> [What the task requires]
Extract the full listing verbatim and drop any pictures from your copy.

::: Supplied data :::

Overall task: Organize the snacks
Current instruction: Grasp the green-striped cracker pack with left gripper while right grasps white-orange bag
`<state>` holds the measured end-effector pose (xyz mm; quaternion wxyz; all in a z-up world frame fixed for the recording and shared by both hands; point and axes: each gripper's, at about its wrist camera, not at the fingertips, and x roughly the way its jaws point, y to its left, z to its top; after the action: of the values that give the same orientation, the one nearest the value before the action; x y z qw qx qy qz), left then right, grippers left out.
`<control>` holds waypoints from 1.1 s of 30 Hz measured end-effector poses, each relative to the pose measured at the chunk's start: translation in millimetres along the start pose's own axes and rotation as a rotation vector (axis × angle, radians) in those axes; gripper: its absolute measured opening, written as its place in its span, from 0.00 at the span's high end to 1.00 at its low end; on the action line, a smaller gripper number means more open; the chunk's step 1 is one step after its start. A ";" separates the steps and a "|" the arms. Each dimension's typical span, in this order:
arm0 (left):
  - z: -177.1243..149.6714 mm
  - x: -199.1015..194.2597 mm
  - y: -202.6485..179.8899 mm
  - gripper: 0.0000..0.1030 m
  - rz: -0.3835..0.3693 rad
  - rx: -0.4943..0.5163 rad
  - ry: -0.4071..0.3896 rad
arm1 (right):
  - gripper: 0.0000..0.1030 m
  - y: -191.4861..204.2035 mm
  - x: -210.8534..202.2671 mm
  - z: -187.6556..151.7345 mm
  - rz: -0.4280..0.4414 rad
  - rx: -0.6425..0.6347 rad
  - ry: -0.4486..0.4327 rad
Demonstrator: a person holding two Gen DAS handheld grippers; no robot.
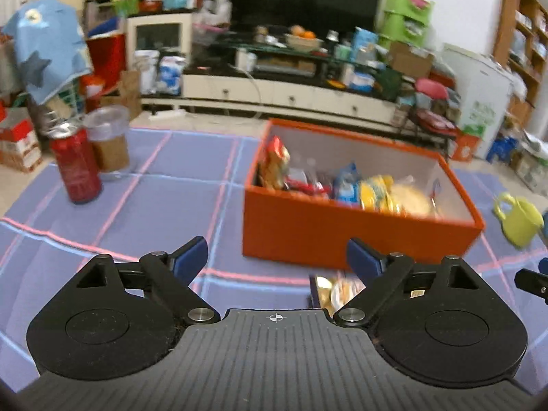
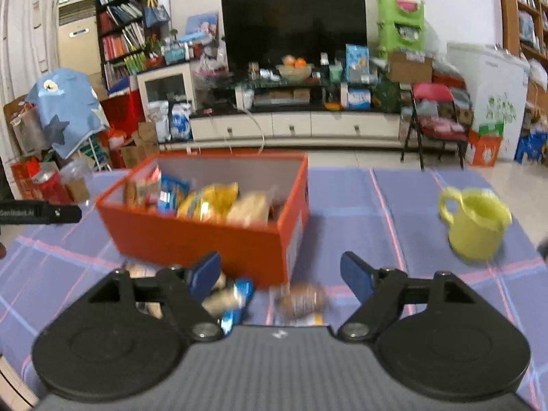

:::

> [Your solution]
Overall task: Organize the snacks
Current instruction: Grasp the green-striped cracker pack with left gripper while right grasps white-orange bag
`<state>` holds the measured end-effector pose (xyz mm; quaternion wxyz; all in a z-up world frame fixed for the recording and shared by both hands; point and axes: each gripper's, at about its wrist camera, not at the fingertips, and x roughly the way its jaws point, y to its left, z to its top; after the action: of the values that give the same orientation, the one nearest the value before the action; x y z qw qx qy qz), left then right, grippers left out.
`<control>` holds waypoints from 1.1 s of 30 Hz measured end-effector poses, each relative to the pose measured at the chunk's start: translation in millimetres along the start pose's own axes and rotation as a rotation vector (axis × angle, radians) in those axes; gripper: its absolute measured opening, written as its place in its span, from 0.00 at the span's high end to 1.00 at its low end; on the action line, a smaller gripper number means more open; the chunk's step 1 is one step after its start. A ";" separates the steps and a "|" the arms. Each dimension's typical span, in this order:
arm0 (left):
  - z: -177.1243..149.6714 mm
  - x: -199.1015..194.2597 mm
  - y: -202.6485..179.8899 mm
  - gripper: 0.0000..0.1030 m
  - rz: -0.3835..0.3693 rad
  - rx: -0.4943..0.5163 rad
  - ry: -0.4071..0.3896 rad
arm1 (right):
  - gripper: 0.0000..0.1030 m
  - y: -191.4861..204.2035 mm
  - x: -210.8534..202.2671 mm
  - z: -187.6556..151.7345 mm
  - rz: -0.4280..0.4414 rad
  - rx: -0.6425..0.6347 rad
  - ry: -0.4486..0.4327 rad
Demonstrator: a person holding two Gen DAS handheld grippers; no robot.

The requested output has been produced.